### WHAT YOU WILL DO
Please give the count of lines below that include "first" and leave out everything else.

_ _ _ _

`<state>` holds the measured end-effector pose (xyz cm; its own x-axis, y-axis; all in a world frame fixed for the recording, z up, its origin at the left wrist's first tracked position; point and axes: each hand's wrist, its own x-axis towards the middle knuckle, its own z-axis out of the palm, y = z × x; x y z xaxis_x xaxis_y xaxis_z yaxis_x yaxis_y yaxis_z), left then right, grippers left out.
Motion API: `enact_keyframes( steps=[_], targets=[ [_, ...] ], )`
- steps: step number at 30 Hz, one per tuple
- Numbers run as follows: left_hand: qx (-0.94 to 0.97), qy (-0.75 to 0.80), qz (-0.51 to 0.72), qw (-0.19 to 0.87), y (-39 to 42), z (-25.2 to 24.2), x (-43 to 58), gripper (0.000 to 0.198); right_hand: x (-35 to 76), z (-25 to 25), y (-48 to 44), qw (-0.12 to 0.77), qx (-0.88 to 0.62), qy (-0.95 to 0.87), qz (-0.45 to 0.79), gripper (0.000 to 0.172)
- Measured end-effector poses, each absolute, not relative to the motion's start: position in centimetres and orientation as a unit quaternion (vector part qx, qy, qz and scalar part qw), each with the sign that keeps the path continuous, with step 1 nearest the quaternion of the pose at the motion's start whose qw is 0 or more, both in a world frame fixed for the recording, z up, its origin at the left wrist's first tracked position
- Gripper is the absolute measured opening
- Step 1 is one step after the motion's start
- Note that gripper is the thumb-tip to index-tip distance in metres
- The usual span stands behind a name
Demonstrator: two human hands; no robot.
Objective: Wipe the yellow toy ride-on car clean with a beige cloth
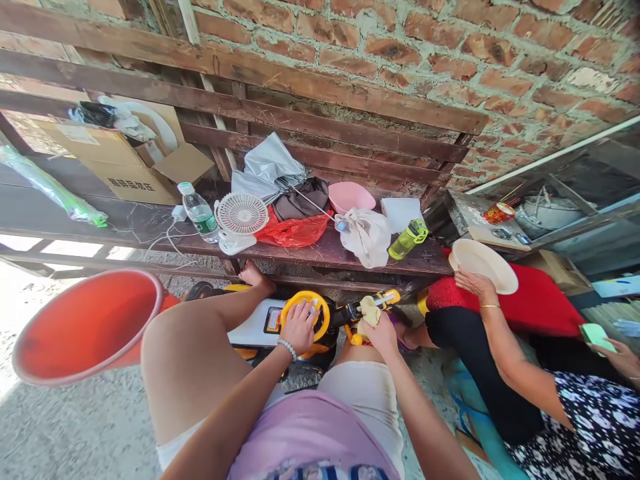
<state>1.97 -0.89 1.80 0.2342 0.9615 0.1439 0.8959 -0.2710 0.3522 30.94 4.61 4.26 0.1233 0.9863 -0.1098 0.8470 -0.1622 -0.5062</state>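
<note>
My left hand (299, 328), with a beaded bracelet at the wrist, is laid over the yellow steering wheel (325, 310) of a ride-on toy vehicle (255, 323), its fingers curled over the rim and hub. Bunched in my right hand (382, 335) is a pale yellow cloth (370, 312), pressed against the toy's black-and-yellow arm (390, 298). The toy stands between my legs, a white panel with a small dark-framed display on its left. Part of the wheel and arm is hidden behind my hands.
Along the wall runs a dark wooden bench (310, 257) bearing a white fan (242, 215), water bottle (199, 212), umbrella (270, 167), pink basin (351, 197) and green bottle (407, 239). A red bucket (90, 327) stands left. At right, another person holds a cream plate (484, 265) and a green sponge-like block (597, 338).
</note>
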Motion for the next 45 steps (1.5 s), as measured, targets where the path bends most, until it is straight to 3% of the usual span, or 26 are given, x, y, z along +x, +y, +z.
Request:
enact_keyframes(
  steps=[4, 6, 12, 16, 21, 25, 33, 45],
  targets=[
    [0.778, 0.598, 0.166, 0.096, -0.9, 1.7, 2.0, 0.055, 30.5, 4.2, 6.0, 0.332, -0.712, -0.549, 0.285, 0.049],
    [0.78, 0.597, 0.163, 0.095, -0.9, 1.7, 2.0, 0.055, 29.4, 4.2, 7.5, 0.353, -0.687, -0.572, 0.276, 0.05],
    [0.78, 0.597, 0.162, 0.096, -1.0, 1.9, 1.9, 0.058, 26.7, 4.4, 10.8, 0.176, -0.685, -0.692, 0.148, 0.037],
    [0.778, 0.599, 0.161, 0.098, -1.0, 2.0, 1.9, 0.056, 25.7, 5.3, 11.7, 0.048, -0.683, -0.726, 0.067, 0.037],
    [0.783, 0.594, 0.159, 0.094, -0.9, 1.7, 1.8, 0.055, 24.4, 6.4, 12.9, -0.038, -0.674, -0.738, 0.001, 0.029],
    [0.786, 0.591, 0.16, 0.086, -0.9, 1.7, 1.7, 0.055, 24.2, 6.7, 13.0, -0.049, -0.68, -0.732, -0.003, 0.03],
    [0.786, 0.59, 0.167, 0.08, -0.8, 1.9, 1.7, 0.054, 27.5, 6.0, 10.2, 0.021, -0.689, -0.724, 0.03, 0.041],
    [0.785, 0.593, 0.171, 0.054, -1.0, 1.7, 1.8, 0.053, 36.2, 4.9, 13.0, 0.014, -0.83, -0.556, 0.05, 0.049]
  ],
)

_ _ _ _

### SOLUTION
2